Mais il pressa le pas, sans même jeter un coup d’œil à ce qui était presque un visage, dans l’ouverture.

D’autres lumières apparurent alors, flottant dans l’océan de ténèbres au-dessous de lui.

Le puits s’élargit encore. Il était plein à présent de lueurs, qui devinrent de plus en plus brillantes, semblables à des flammes ; mais ce n’étaient point des flammes. Il était plein de formes, de visages, d’images à demi oubliées. Et de chacune un cri s’éleva quand le voyageur passa : « Libère-moi, libère-moi ! »

Mais il ne s’arrêta point.

Il atteignit le fond du puits, le traversa dans toute sa largeur, marchant au milieu de pierres brisées, sautant au-dessus des fissures du sol rocheux. Il se trouva enfin devant la paroi opposée, dans laquelle dansait un grand feu orange.

Il devint rouge cerise quand il approcha, et quand il s’arrêta, il était bleu comme le cœur d’un saphir.

Il s’élevait, deux fois haut comme le voyageur, palpitait, se tordait.

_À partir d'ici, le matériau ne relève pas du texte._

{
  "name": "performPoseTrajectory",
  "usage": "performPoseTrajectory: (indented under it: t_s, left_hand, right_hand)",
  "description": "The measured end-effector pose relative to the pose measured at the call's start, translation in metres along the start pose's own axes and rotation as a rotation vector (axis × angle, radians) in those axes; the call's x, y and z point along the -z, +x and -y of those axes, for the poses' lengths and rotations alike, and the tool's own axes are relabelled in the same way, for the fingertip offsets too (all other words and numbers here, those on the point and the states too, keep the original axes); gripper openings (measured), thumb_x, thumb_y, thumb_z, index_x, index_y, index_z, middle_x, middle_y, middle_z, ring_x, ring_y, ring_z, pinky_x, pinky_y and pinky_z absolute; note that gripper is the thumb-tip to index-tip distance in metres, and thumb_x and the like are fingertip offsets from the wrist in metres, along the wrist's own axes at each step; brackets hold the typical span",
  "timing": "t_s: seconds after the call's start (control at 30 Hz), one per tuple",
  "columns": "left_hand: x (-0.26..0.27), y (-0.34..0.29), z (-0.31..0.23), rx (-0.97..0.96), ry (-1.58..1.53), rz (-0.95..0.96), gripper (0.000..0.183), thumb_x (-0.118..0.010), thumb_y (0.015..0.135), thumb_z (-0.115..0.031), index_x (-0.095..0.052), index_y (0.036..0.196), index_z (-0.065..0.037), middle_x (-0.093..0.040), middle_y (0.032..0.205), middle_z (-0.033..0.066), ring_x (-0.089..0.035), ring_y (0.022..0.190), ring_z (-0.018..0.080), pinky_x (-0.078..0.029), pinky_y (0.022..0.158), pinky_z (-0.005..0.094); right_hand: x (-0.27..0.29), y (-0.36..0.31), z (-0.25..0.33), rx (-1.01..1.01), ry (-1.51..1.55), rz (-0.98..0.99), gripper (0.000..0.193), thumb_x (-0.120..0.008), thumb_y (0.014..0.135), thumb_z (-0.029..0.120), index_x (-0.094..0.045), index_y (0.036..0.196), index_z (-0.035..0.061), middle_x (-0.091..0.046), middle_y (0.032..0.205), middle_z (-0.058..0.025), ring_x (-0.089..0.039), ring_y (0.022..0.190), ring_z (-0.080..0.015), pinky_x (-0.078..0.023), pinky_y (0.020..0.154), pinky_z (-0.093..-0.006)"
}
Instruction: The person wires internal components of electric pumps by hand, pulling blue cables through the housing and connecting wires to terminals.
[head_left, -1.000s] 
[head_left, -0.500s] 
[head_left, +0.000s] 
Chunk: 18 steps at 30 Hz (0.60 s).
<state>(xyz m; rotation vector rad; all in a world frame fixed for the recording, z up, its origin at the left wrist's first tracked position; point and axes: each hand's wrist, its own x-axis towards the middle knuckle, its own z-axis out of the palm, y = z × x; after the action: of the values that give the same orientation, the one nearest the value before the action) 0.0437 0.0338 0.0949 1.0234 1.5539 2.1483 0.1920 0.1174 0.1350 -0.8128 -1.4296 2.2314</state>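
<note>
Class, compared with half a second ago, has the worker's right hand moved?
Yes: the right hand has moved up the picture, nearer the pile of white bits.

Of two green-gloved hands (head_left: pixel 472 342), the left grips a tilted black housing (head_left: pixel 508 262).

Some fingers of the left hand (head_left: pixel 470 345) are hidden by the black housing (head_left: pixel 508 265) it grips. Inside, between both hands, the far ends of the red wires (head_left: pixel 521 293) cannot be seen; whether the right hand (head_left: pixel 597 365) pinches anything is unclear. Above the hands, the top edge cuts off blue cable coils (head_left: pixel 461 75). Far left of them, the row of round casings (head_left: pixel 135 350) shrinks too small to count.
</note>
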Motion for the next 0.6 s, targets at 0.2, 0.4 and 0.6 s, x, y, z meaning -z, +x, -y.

De lui des petites flammes se dirigeaient vers le voyageur, mais se rétractaient rapidement, comme si elles avaient touché une invisible barrière.

En descendant, il était passé devant tant de flammes qu’il n’avait pu les compter. Il savait aussi que d’autres encore étaient cachées dans les cavernes qui s’ouvraient sur le fond du puits.

Et comme il passait devant les flammes en descendant, chacune s’était adressée à lui, utilisant sa forme particulière de communication, si bien que les mots avaient résonné comme sur un tambour dans sa tête ; menaces, prières, promesses. Mais aucun message ne lui parvint du grand brasier bleu, plus grand que tous les autres. Aucune forme ne se tournait, ne se tordait, tentante, dans son centre éclatant. C’était une flamme, et elle resta flamme.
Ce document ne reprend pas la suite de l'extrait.